*Exercise*:
An exact, complete printout of the listing is wanted, minus its images.

*Data excerpt*:
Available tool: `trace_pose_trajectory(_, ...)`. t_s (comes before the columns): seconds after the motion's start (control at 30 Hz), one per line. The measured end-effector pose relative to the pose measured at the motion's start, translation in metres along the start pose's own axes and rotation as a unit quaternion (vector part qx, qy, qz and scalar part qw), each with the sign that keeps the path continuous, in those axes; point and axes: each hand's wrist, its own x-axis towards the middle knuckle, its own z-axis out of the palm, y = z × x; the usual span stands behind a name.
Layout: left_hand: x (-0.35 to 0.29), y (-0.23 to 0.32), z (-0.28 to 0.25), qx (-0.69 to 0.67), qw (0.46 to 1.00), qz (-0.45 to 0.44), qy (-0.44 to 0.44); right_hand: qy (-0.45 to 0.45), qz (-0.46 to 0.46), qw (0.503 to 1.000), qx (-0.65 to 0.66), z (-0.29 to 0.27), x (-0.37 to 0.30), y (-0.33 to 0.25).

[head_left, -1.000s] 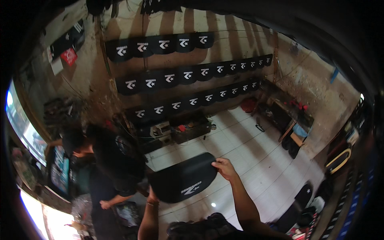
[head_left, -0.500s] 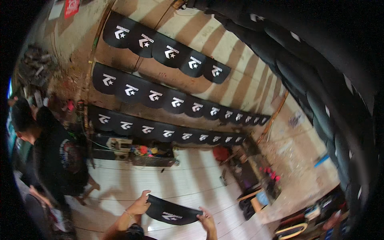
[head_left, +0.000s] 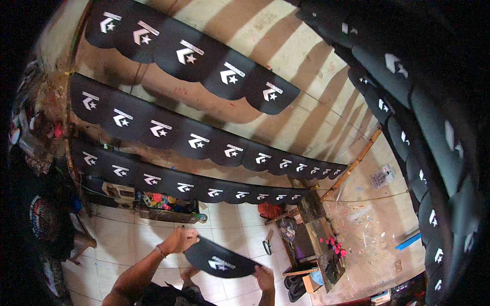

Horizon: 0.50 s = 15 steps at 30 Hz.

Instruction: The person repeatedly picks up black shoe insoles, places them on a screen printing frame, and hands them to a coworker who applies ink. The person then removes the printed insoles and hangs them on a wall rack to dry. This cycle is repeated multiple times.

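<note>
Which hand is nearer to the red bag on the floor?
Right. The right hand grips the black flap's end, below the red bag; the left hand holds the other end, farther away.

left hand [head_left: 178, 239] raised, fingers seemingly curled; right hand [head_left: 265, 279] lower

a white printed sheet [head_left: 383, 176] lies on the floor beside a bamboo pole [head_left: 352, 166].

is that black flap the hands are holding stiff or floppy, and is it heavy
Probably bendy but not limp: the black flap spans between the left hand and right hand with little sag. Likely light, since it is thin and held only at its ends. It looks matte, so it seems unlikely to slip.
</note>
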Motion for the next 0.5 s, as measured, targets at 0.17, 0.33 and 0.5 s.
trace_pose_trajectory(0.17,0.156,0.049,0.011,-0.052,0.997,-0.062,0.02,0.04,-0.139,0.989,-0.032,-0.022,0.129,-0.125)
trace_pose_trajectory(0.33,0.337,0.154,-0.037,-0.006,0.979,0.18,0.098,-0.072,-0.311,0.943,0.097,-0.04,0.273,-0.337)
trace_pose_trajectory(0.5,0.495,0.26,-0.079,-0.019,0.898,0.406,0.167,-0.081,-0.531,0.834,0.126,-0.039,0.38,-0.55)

*Response area*:
Available tool: `trace_pose_trajectory(_, ...)`. t_s (comes before the columns): seconds after the motion's start (control at 30 Hz), one per line. The measured end-effector pose relative to the pose measured at the motion's start, translation in metres along the start pose's own axes and rotation as a unit quaternion (vector part qx, qy, qz and scalar part qw), each with the sign that keeps the path continuous, in those axes; point and axes: each hand's wrist, its own x-axis towards the middle knuckle, its own z-axis out of the palm, y = z × x; the usual span stands behind a name.
Layout: left_hand: x (-0.35 to 0.29), y (-0.23 to 0.32), z (-0.28 to 0.25), qx (-0.69 to 0.67), qw (0.46 to 1.00), qz (-0.45 to 0.44), qy (-0.44 to 0.44); right_hand: qy (-0.45 to 0.45), qz (-0.46 to 0.46), qw (0.503 to 1.000), qx (-0.65 to 0.66), z (-0.29 to 0.27), x (-0.37 to 0.30), y (-0.33 to 0.25).

[head_left, -1.000s] 
[head_left, -0.500s] 
[head_left, +0.000s] 

Horizon: 0.50 s = 15 steps at 30 Hz.

Instruction: The person repeatedly picks up black shoe insoles, places them on a screen printing frame, and hands them to a coworker who applies ink. The person then removes the printed insoles and hangs them on a wall rack to dry. This cycle is repeated multiple times.

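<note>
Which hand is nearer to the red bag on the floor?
Right. The right hand grips the black flap's end, below the red bag; the left hand holds the other end, farther away.

left hand [head_left: 178, 239] raised, fingers seemingly curled; right hand [head_left: 265, 279] lower

a white printed sheet [head_left: 383, 176] lies on the floor beside a bamboo pole [head_left: 352, 166].

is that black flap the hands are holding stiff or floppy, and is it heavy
Probably bendy but not limp: the black flap spans between the left hand and right hand with little sag. Likely light, since it is thin and held only at its ends. It looks matte, so it seems unlikely to slip.
</note>
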Motion for the next 0.5 s, as measured, targets at 0.17, 0.33 and 0.5 s.
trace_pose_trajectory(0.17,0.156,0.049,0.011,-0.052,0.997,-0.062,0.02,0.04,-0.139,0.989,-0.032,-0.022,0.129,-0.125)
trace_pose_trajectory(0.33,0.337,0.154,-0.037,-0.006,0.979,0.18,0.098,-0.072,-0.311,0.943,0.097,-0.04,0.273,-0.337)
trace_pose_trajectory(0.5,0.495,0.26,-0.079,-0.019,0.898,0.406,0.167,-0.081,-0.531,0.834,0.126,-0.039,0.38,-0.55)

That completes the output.